I declare my interest, in that I am employed by a company that makes graphite products. That interest will become clearer in a moment. I begin my remarks by asking my hon. Friend whether he could help me with a constituency problem. I share the view expressed by the Secretary of State about the looming oil crisis. I think that the present situation, when there appears to be a glut, will soon give way to a situation of shortage, worry and all the other things to which my right hon. Friend referred. Therefore it makes sense for us to determine as quickly as we can the extent of our indigenous resources.

My hon. Friend the Under-Secretary will know that many parts of the South of England have been set aside for exploration. My constituency is one of them, Shell Exploration has plans to drill an exploration well of about 6,000 ft to determine whether there is oil there. When it is put in, that application will be decided on and determined by the county council.

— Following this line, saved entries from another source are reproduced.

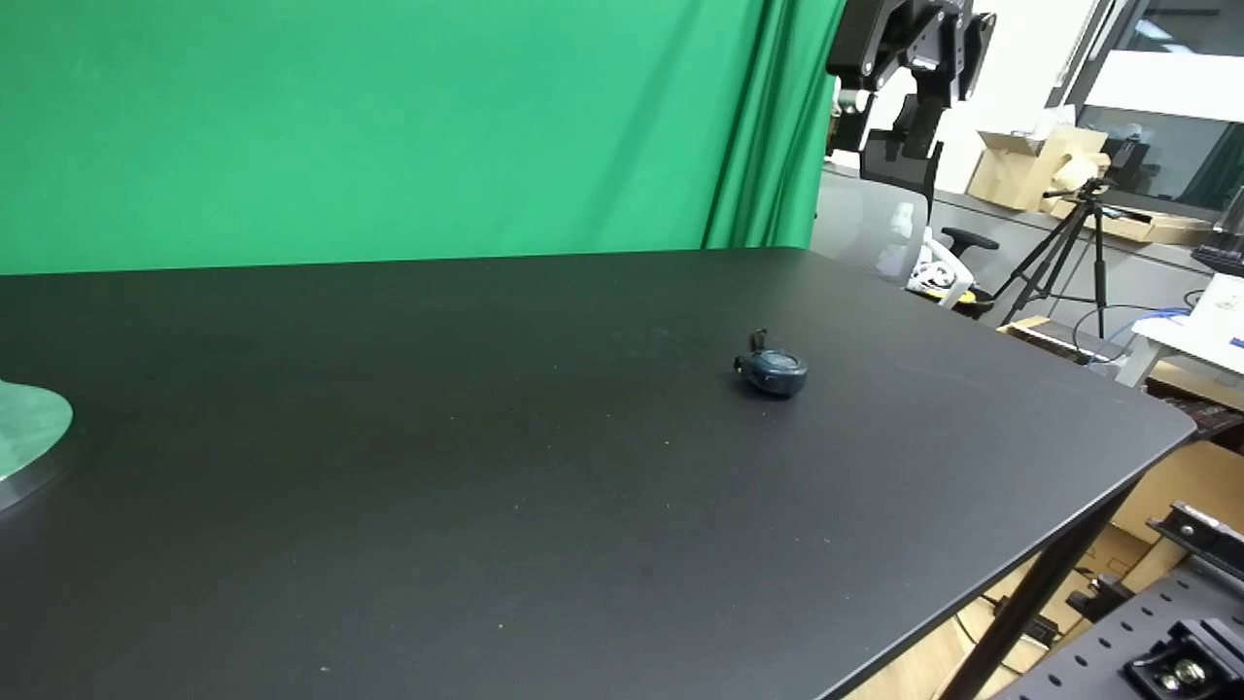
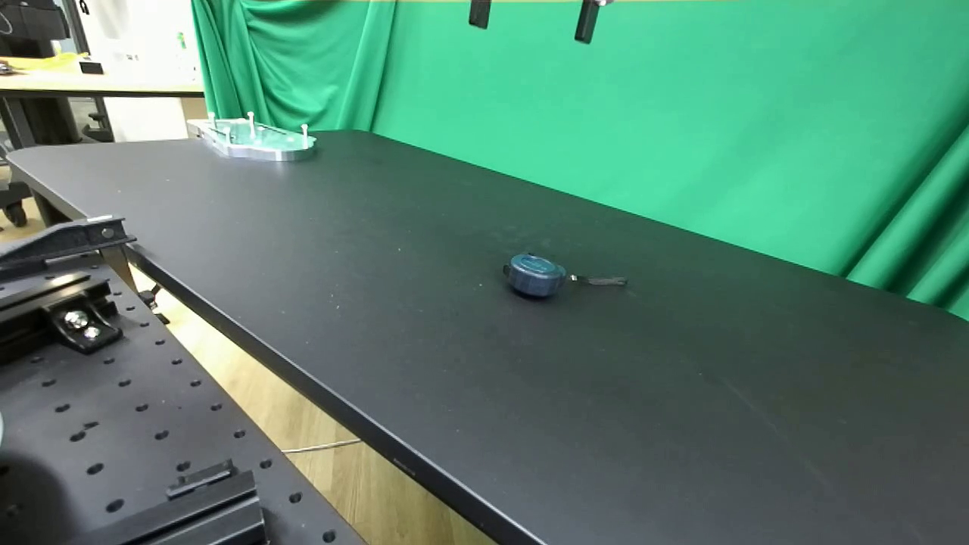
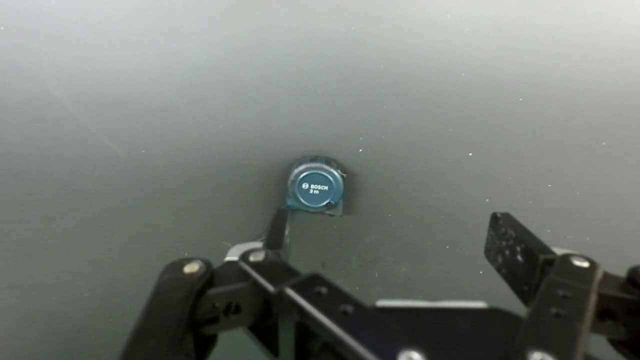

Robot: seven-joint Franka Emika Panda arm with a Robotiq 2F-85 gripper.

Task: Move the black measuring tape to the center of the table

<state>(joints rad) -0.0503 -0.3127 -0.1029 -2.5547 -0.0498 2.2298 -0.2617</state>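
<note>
The black measuring tape is a small, squat, dark blue-black case lying on the table in both exterior views (image 1: 773, 371) (image 2: 536, 275). A short black strap trails from it. In the wrist view the tape (image 3: 316, 186) shows a blue round face with white lettering. The table (image 1: 486, 506) is a large matte black top, also seen in an exterior view (image 2: 643, 393) and filling the wrist view (image 3: 150, 100). My gripper (image 3: 390, 215) is open and empty. It hangs well above the table in both exterior views (image 1: 882, 136) (image 2: 533, 21), apart from the tape.
A pale green disc (image 1: 29, 428) lies at the table's left in an exterior view. A clear plate with pegs (image 2: 257, 144) stands at the far end. A green curtain (image 1: 437, 126) runs behind the table. A perforated metal plate (image 2: 151, 393) lies beside its edge.
</note>
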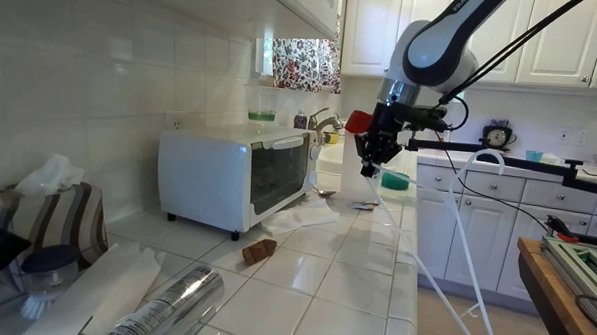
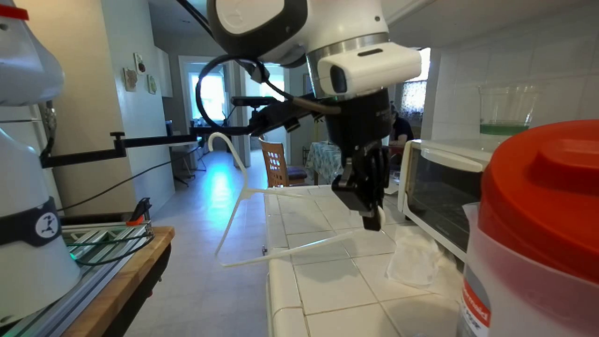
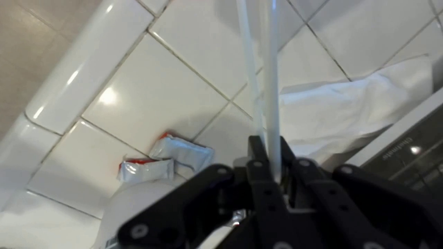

Accepting that the New Forest is a somewhat unusual area of natural beauty—if oil is found there, or in the national parks and other areas of outstanding natural beauty, can my hon. Friend give an assurance that we shall be able to have the same type of full open public planning inquiry as those that took place at Belvoir and Windscale? In an area of environmental importance it would only be reasonable to have such a planning inquiry—

Mr. Skeet

There is a difference in size.

Mr. McNair Wilson

—despite what my hon. Friend the Member for Bedford (Mr. Skeet) says. My main point relates to electricity. Electricity takes about 30 per cent. of all the fuel that we burn. It has certain applications where there is clearly no competition. Therefore, the method of generating electricity must be of central priority to any discussion on energy policy.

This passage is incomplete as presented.